Las dotes persuasivas de Ron dieron resultado en junio de 1976, cuando logró convencer a los Yankees de que su brazo estaba completamente curado y mejor que nunca. Tras haber visto los suficientes buenos lanzamientos como para comprender que él no estaría en condiciones de batear, Ron decidió echar mano de su fuerza: el brazo derecho que siempre había llamado la atención de los ojeadores. En Oakland siempre se había barajado la posibilidad de convertirlo en lanzador.
Firmó contrato con los Yankees de Oneonta, de la Penn League de Nueva York, clase A, y deseó largarse de Tulsa. El sueño estaba renaciendo.
Podía lanzar con fuerza pero a menudo con escasa puntería. Su habilidad era todavía muy imperfecta, ya que no tenía suficiente experiencia. Cuando lanzaba demasiado fuerte y rápido volvía a notar el dolor, primero con suavidad y después dejándolo prácticamente inválido. Los dos años de paro forzoso se habían cobrado su tributo y, cuando terminó la temporada, volvieron a despedirlo.

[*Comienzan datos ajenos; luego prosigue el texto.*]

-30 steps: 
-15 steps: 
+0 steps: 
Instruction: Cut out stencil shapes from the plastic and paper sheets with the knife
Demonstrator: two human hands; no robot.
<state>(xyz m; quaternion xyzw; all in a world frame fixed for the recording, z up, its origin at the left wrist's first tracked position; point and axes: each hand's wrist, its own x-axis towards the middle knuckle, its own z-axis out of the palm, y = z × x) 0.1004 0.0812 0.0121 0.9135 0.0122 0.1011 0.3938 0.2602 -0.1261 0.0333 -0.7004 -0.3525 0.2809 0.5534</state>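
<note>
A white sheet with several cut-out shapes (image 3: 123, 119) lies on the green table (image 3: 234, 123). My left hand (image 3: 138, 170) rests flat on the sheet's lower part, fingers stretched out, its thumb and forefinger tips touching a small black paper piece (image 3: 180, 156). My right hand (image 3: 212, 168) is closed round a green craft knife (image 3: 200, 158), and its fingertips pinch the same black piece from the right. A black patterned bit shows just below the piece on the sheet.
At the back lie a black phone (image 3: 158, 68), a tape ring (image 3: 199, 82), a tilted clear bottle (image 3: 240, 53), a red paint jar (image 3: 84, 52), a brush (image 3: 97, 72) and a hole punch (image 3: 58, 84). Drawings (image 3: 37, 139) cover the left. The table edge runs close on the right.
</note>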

Evitando una vez más pasar por Ada, regresó a Tulsa y se dedicó de nuevo a vender pólizas de seguros. Annette fue a visitarlo y, cuando la conversación se centró en el béisbol y sus fracasos, Ron rompió a llorar y ya no pudo detenerse. Le confió a su hermana que experimentaba largos y oscuros arrebatos de depresión.
Acostumbrado a la vida en las ligas menores, volvió a caer en sus pasados vicios, yendo de bar en bar, persiguiendo mujeres y bebiendo mucho. Para pasar el rato, se incorporó a un equipo de sófbol —el béisbol que se juega con pelota blanda— y se lo pasaba muy bien siendo la máxima estrella en un pequeño escenario. Durante un partido en una noche muy fría, efectuó un lanzamiento a la primera base y algo se rompió con un chasquido en su hombro. Dejó el equipo y abandonó la sófbol, pero el daño ya estaba hecho. Fue a ver a un médico y se sometió a un agotador programa de rehabilitación, pero no hubo demasiada mejoría.

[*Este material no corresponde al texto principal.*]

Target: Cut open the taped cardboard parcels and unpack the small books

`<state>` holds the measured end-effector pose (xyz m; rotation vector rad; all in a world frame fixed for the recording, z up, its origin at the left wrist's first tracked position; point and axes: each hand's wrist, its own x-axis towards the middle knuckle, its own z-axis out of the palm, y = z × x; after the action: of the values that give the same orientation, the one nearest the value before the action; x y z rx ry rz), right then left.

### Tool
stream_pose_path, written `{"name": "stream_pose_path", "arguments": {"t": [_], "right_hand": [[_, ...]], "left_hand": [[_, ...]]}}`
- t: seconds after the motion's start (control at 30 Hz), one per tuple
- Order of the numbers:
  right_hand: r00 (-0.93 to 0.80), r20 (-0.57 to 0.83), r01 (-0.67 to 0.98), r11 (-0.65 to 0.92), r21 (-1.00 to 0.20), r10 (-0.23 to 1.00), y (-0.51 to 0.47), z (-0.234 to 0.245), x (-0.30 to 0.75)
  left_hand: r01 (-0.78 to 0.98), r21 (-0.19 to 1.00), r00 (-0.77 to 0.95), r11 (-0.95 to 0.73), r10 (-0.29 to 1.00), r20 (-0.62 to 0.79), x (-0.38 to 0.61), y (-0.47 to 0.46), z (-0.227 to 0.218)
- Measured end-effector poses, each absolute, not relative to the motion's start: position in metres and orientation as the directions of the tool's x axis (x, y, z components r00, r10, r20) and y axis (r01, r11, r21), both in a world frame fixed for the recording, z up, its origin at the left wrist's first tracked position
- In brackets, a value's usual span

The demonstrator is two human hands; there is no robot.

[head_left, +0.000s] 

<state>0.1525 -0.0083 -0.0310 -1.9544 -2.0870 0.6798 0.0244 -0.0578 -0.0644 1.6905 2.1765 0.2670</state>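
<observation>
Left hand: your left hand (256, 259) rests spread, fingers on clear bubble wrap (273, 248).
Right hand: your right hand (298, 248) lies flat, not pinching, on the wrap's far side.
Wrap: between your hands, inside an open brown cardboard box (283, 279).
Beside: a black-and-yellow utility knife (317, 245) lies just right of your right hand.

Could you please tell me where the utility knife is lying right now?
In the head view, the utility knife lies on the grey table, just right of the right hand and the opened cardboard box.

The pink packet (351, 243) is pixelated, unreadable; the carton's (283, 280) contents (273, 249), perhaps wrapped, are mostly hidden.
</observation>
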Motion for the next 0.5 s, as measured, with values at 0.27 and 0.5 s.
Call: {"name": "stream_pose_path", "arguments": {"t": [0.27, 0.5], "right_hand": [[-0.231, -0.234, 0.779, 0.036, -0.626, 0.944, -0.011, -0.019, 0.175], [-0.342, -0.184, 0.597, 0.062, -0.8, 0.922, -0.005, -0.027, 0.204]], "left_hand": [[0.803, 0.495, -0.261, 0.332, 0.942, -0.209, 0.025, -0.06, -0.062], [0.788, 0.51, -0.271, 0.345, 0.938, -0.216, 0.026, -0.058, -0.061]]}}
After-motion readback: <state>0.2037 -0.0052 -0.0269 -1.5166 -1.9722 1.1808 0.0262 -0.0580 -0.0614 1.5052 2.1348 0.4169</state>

Entonces dejó en reposo la lesión, confiando una vez más en que, con un buen descanso, la cosa se resolvería para la primavera.
La última aparición de Ron en el béisbol profesional tuvo lugar la primavera de 1977. Consiguió volver a vestir un uniforme de los Yankees. Sobrevivió a los entrenamientos de primavera, todavía como lanzador, y fue asignado a Fort Lauderdale, en la Liga de Florida. Después resistió su última temporada, nada menos que 140 partidos, la mitad de ellos en la carretera, viajando en autocares, mientras iban pasando los meses y a él lo utilizaban cada vez menos. Sólo lanzó en 14 partidos, 33 entradas. Tenía veinticuatro años y un hombro lastimado que no se podía curar. La gloria de Asher y los días de Murl Bowen quedaban muy lejos.
Casi todos los jugadores perciben la sensación de lo inevitable, pero no así Ron. Había gente en casa que contaba con él. Su familia había sacrificado demasiado. Él había rechazado el colegio universitario y una educación superior para convertirse en jugador de las ligas mayores, por consiguiente, dejarlo ahora no era una alternativa. Había fracasado en su matrimonio y él no estaba acostumbrado al fracaso. Además, vestía el uniforme de los Yankees, un poderoso símbolo que a diario mantenía vivo su sueño.
Aguantó valerosamente hasta el final de la temporada y entonces sus amados Yankees volvieron a prescindir de él.